Volans (talk) 10:32, 27 February 2019 (UTC)Reply
+1 Alexandros Kosiaris (talk) 12:10, 27 February 2019 (UTC)Reply
I agree with you, besides (somewhat) the first point: While I still think #wikimedia-sre should be an important channel for lots of technical discussions of wide interest to many in the SRE team, I don't think it should "have all technical discussion within SRE by default". Experience has shown that we've simply grown too big for that, and it would lead to too many conflicting conversations all the time, leading people to find other venues to talk, such as private discussions. Also keep in mind that we've had some separate sub team channels (more or less) for quite a long time already, so this need isn't entirely new either. -- mark (talk) 15:06, 5 March 2019 (UTC)Reply
I hope I've updated the proposal for this channel to reflect the above. -- mark (talk) 16:46, 7 March 2019 (UTC)Reply

If we really need to add this channel, let's reserve it for incident response discussions and general, all-sre discussions (like some of the ones I've seen flowing through the security channel) Giuseppe Lavagetto (talk) 07:07, 9 March 2019 (UTC)Reply

If this isn't a rename of the -operations channel, I don't think we need it. Yes, things get noisy when there are outages and the bots and alerts are all going off. We've talked about having a separate feed for the bots for years and never reached agreement. The subteam channels were created to move most discussion out of the main channel, with the understanding that even volunteers who don't chat with us every day will find the right place to go to bring up their topic, we ought to do the same. -- ariel (talk) 09:09, 13 March 2019 (UTC)Reply

#wikimedia-sre-private

Summary

Some incidents can be discussed within an regular SRE private space, but should they be?
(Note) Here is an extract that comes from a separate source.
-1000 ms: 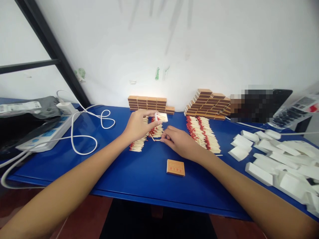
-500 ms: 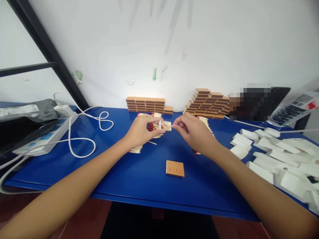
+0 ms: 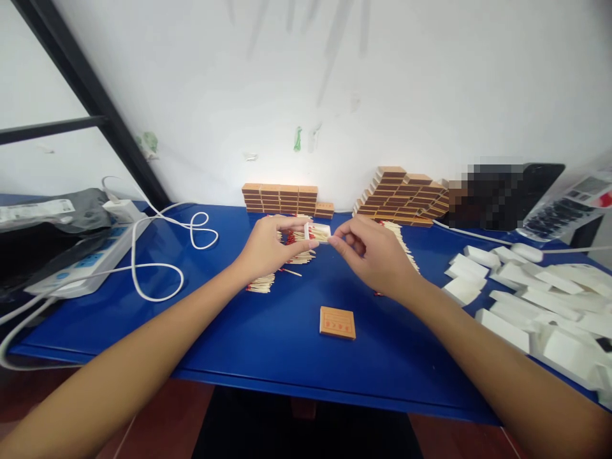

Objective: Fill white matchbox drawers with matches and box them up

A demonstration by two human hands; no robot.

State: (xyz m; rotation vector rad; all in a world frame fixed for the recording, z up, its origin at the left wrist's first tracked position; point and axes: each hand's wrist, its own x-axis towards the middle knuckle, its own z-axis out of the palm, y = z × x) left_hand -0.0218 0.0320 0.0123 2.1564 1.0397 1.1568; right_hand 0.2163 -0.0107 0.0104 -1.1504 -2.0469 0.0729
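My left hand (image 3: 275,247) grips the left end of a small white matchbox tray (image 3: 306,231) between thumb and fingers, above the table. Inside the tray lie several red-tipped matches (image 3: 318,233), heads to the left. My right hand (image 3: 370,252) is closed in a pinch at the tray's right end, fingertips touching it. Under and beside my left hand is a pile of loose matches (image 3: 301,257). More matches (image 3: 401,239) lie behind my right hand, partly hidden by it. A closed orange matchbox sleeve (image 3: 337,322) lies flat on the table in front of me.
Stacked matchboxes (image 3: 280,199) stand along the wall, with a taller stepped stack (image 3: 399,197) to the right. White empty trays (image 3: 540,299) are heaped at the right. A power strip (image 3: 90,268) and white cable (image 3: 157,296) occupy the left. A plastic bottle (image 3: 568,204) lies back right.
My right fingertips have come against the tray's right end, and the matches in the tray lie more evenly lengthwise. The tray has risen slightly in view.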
What about incidents that include people outside of SRE, probably the majority use case?

  • DECISION 3.5: Should there be a #wikimedia-sre-private channel for SRE watercooler talk?
    • OPTION: Yes
    • OPTION: No
  • DECISION 4: What is the scope of extra-SRE incident response?
    • OPTION: WMF staff outside of SRE
    • OPTION: previous + anyone invited with NDA
    • OPTION: previous + non-NDA people on invite
  • DECISION 5: Where can we have non-public extra-SRE incident discussion?
    • OPTION: #wikimedia-sre-private
    • OPTION: A dedicated channel such as #wikimedia-sre-incident


Discussion

I don't think that the "purpose" of this channel in the table is correct (non-public incident response details). When non-public incident response happens it involves almost all the time other teams/people too and an SRE-only channel would not fit the requirement. I think that this kind of discussions could stay in the existing #mediawiki_security channel (eventually renamed) or equivalent, but must have a broader participation than just SRE.
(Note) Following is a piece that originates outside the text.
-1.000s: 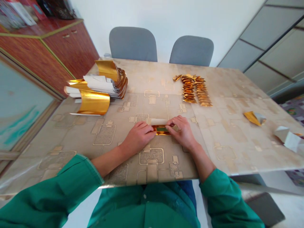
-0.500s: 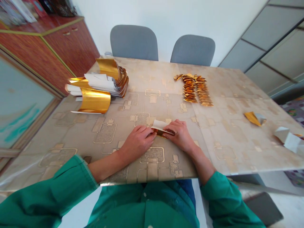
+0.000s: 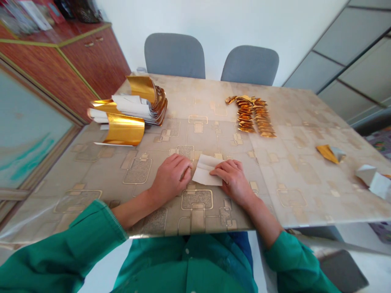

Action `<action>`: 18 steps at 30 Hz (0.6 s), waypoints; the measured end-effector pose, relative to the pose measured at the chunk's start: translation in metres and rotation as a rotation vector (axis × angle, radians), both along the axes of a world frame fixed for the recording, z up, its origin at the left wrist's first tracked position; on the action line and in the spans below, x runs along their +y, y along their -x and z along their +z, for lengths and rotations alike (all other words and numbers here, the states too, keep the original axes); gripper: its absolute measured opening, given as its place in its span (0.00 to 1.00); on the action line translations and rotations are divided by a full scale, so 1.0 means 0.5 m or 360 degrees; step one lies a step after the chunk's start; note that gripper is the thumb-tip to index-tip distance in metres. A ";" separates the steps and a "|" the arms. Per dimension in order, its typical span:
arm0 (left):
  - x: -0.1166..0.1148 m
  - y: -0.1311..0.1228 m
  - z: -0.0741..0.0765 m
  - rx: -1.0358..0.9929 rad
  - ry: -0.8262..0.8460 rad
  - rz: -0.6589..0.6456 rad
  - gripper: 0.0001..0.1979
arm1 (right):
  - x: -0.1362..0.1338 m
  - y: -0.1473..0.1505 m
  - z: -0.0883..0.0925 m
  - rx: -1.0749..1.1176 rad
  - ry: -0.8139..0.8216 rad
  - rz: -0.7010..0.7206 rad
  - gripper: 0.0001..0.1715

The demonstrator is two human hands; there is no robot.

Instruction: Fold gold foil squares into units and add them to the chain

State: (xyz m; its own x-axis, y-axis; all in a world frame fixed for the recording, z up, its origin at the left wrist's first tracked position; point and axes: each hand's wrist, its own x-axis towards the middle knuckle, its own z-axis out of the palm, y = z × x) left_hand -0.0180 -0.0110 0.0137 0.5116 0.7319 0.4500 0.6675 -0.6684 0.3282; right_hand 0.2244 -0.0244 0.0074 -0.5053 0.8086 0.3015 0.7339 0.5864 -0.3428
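Note:
A small sheet of paper (image 3: 204, 175) lies on the table before me, white side up, with a crease running across it. Its gold side is out of sight. My right hand (image 3: 234, 179) grips the sheet at its right edge, thumb on top and the other fingers bent over it. Just off the left edge rests my left hand (image 3: 171, 174), its fingers curled in, and I see nothing in them.
Gold-and-white paper sheets (image 3: 126, 129) are piled at the left. Folded gold paper pieces (image 3: 245, 116) stand in rows at the back. A gold folded paper (image 3: 328, 153) and white paper scraps (image 3: 378, 184) lie at the right. Two grey chairs (image 3: 174, 55) stand behind the table.
The paper's folded-up gold strip has been opened out flat, so more of the white side shows. My left hand has let go and drawn a little to the left.

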 end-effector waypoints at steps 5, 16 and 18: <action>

My understanding of the scope of the #wikimedia-sre-private is to be a place where:

  • socialize within the SRE team between each other in a private space
  • discuss non-technical private topics (travel, expense reports, etc.)
  • discuss sensitive technical topics that are not incident response (new security releases of software, help debugging something that might refer to private data, etc.)  Preceding unsigned comment added by Volans (talkcontribs)
I have the same understanding. non public stuff, but not incident response related necessarily.Alexandros Kosiaris (talk) 12:11, 27 February 2019 (UTC)Reply
+1 CDanis 20:11, 28 February 2019 (UTC)Reply
I think that's correct, and indeed not accurately depicted in the plan currently. As well as for sensitive SRE-internal discussions that can't happen in public, it can be a watercooler channel, and thereby take that function from #mediawiki_security for a lot of cases. Watercooler conversations are important, and they can't all happen in public/in a logged channel, as people will feel the need to watch what they're saying. -- mark (talk) 15:02, 5 March 2019 (UTC)Reply
The page now explicitly states that this is for watercooler conversations also. -- mark (talk) 16:47, 7 March 2019 (UTC)Reply

#wikimedia-sre-mgmt

  • DECISION 6: Should this channel be created?
    • Yes
    • No

#wikimedia-databases


#wikimedia-dcops

No questions.

#wikimedia-netops

  • What is it used for?
  • DECISION 8: Should it be closed?
    • OPTION: Yes.
      • I think we should close -netops and use -traffic for that. -netops is pretty dead anyway, -traffic is not too busy for this to be a problem.
    • OPTION: no

#wikimedia-serviceops

  • DECISION 9: Is the name clear enough?
    • OPTION: Yes
    • OPTION: No

#wikimedia-sre-foundations

  • DECISION 10: Should this channel be created?
    • Yes
    • No
  • DECISION 11: Would the name be confusing?
    • OPTION: Yes
      • Doesn't match the team name, wmich is "Infrastructure Foundations"
      • The word "Foundations" is overloaded
      • Could use #wikimedia-sre-infra?
    • OPTION: No
      • "wikimedia-sre-foundations" is sufficiently separate from "WikiMedia Foundation"

#wikimedia-traffic

No changes proposed; no questions.

#wikimedia-clinic

Summary

What is it for, how should it change, is it logged, does it have bots?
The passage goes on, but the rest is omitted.